Re: [PATCH/RFC] Document format of basic Git objects

Junio C Hamano <gitster@xxxxxxxxx> · Wed, 15 Feb 2012 11:48:09 -0800

Nguyễn Thái Ngọc Duy  <pclouds@xxxxxxxxx> writes:

> This is just a draft text with a bunch of fixmes. But I'd like to hear
> from the community if this is a worthy effort. If so, then whether
> git-cat-file is a proper place for it. Or maybe we put relevant text
> in commit-tree, write-tree and mktag, then refer to them in cat-file
> because cat-file can show raw objects.
>
> So comments?

This _only_ describes the payload (i.e. without the 'blob <size>\n' header
used in loose object, in other words, what read_object() may return).
There should be a sentence to stress this.  As many Git intros (including
my book) begin with the "a short header 'blob <size>\n' concatenated with
the contents is hashed to compute the object name" picture, it would be
confusing unless you explicitly say that you are only describing the
"contents" part.

It makes sense to mention that the cat-file subcommand is used to obtain
this raw data somewhere in the documentation, but I would say the content
of this patch belongs to Documentation/technical/ somewhere.

>  PS. This also makes me wonder if tag object supports "encoding".

I do not think so.

> +OBJECT FORMAT
> +-------------
> +
> +Tree object consists of a series of tree entries sorted in memcmp()
> +order by entry name. Each entry consists of:
> +
> +- POSIX file mode encoded in octal ascii

Add ", no 0 padding to the right" at the end, as I heard that every
imitation of Git gets this wrong in its first version.

> +- One space character
> +- Entry name terminated by one character NUL
> +- 20 byte SHA-1 of the entry

> +Tag object is ascii plain text in a format similar to email format
> +(RFC 822). ...

Do not mention "email format (RFC 822)" at all.  The differences are
significant enough that it only confuses the readers.

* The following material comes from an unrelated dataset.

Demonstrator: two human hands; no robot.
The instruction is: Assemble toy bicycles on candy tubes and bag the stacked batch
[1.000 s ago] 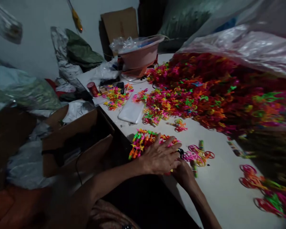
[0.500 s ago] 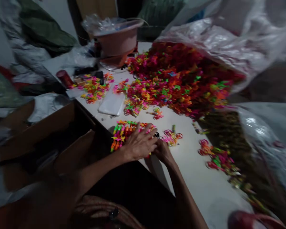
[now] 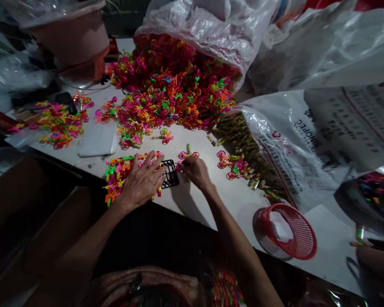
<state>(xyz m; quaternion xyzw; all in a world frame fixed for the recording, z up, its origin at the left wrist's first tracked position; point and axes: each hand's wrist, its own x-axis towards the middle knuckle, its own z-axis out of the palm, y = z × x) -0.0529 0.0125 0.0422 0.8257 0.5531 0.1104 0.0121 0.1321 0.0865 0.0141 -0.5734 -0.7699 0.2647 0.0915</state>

We do not have colon at the end of the header, we do not promise to parse
field names case insensitively, and the way continuation lines are parsed
is totally different (a "similar" construct in RFC 2822 is "folded header
lines", but it is signalled by "folding white space", it discards the
end-of-line from the previous line and makes the result a logical single
line. Our continuation lines are introduced by a single SP and the result
of concatenation keeps the end-of-line from the previous lines, making the
result multiple lines).

Also we do not promise that the lines in the header part are always
<field,value> pairs.  So rephrase this while carefully distinguishing
between "a line in header" and "field".

    A commit or a tag object begins with the "header" that consists of one
    or more lines delimited by LF. The end of the header is signalled by
    an empty line.

    A "continuation line" in the header begins with a SP.  The remainder
    of the line, after removing that SP, is concatenated to the previous
    line, while retaining the LF at the end of the previous line.

    When a line in the header begins with a letter other than SP, and has
    at least one SP in it, it is called a "field".  A field consists of
    the "field name", which is the string before the first SP on the line,
    and its "value", which is everything after that SP.  When the value
    consists of multiple lines, continuation lines are used.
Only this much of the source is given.